All of the stories explore different human connections. Unfaithful marriages, nursing the dying, landlord and tenant, mother and child…each relationship is riddled with conflict and emotion. Munro captures these relationships so well they seem to be her specialty.

Most unusual line (from ‘Cortes Island’), “My instinct was to lie to her about anything” (p 128).

BookLust Twist: From Book Lust in the very first chapter called, “A…is for Alice” (p 1).

My Formerly Hot Life

Dolgoff, Stephanie.
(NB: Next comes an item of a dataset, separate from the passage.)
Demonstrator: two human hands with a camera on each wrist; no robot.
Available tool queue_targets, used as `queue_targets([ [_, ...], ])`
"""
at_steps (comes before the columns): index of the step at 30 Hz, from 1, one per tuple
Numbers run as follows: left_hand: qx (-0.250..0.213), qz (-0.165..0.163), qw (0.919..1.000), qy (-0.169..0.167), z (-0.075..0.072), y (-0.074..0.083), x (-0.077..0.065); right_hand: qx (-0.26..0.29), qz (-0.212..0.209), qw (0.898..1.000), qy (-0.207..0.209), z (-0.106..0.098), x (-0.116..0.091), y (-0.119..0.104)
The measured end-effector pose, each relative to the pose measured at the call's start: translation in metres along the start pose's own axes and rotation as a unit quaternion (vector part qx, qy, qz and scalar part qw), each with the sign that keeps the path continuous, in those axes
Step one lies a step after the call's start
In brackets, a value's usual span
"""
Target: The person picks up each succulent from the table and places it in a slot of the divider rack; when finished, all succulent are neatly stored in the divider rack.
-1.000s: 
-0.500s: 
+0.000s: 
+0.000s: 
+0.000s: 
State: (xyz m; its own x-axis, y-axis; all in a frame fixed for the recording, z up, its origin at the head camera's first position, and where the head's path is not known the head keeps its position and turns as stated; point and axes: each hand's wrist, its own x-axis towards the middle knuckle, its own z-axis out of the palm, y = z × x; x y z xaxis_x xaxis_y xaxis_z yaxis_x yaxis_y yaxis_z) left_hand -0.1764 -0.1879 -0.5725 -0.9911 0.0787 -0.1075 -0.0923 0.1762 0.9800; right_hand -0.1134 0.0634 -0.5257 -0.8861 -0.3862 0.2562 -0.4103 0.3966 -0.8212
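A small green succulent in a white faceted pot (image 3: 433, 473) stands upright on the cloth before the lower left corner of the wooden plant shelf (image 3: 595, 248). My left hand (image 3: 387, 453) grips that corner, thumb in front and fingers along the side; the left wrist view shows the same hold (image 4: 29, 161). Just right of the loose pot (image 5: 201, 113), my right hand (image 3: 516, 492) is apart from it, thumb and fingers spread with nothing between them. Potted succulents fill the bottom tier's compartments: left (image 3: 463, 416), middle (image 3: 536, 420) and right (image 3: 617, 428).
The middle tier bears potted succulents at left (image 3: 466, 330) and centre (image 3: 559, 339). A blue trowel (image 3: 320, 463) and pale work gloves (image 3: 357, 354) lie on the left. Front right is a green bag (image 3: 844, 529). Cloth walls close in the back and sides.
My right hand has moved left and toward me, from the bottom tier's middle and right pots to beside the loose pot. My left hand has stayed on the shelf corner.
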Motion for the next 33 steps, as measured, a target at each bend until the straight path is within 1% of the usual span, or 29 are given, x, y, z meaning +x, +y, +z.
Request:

My Formerly Hot Life: Dispatches From Just the Other Side of Young. New York: Ballantine Books, 2010.

Funny, funny, funny. I loved My Formerly Hot Life and not because I am over 40 and formerly had a hot life. I am over 40 but I would call my past “fireside cozy” and leave it at that. Dolgoff, however, claims to have had a hot life. Her book is all about how “formerly” her life has become now that she is over 40 and married with children. She dishes out how reality bites when gravity takes over. Sexy clothes don’t fit anymore, bars are too loud and it takes forever to plan a girls night out. Yet, all that doesn’t matter because you’re too tired to go out anyway.
My Formerly Hot Life is not just all fun and games. There is a serious side to Dolgoff as well, especially when she delves into subjects such as aging parents, the question of having kids at a Formerly age, health issues, and ultimately recognizing your own mortality. These are sections of the book I hope she keeps because as fun as it is to poke fun at sagging breasts and lumpy butts, there is this not-so-fun side to aging that shouldn’t be ignored.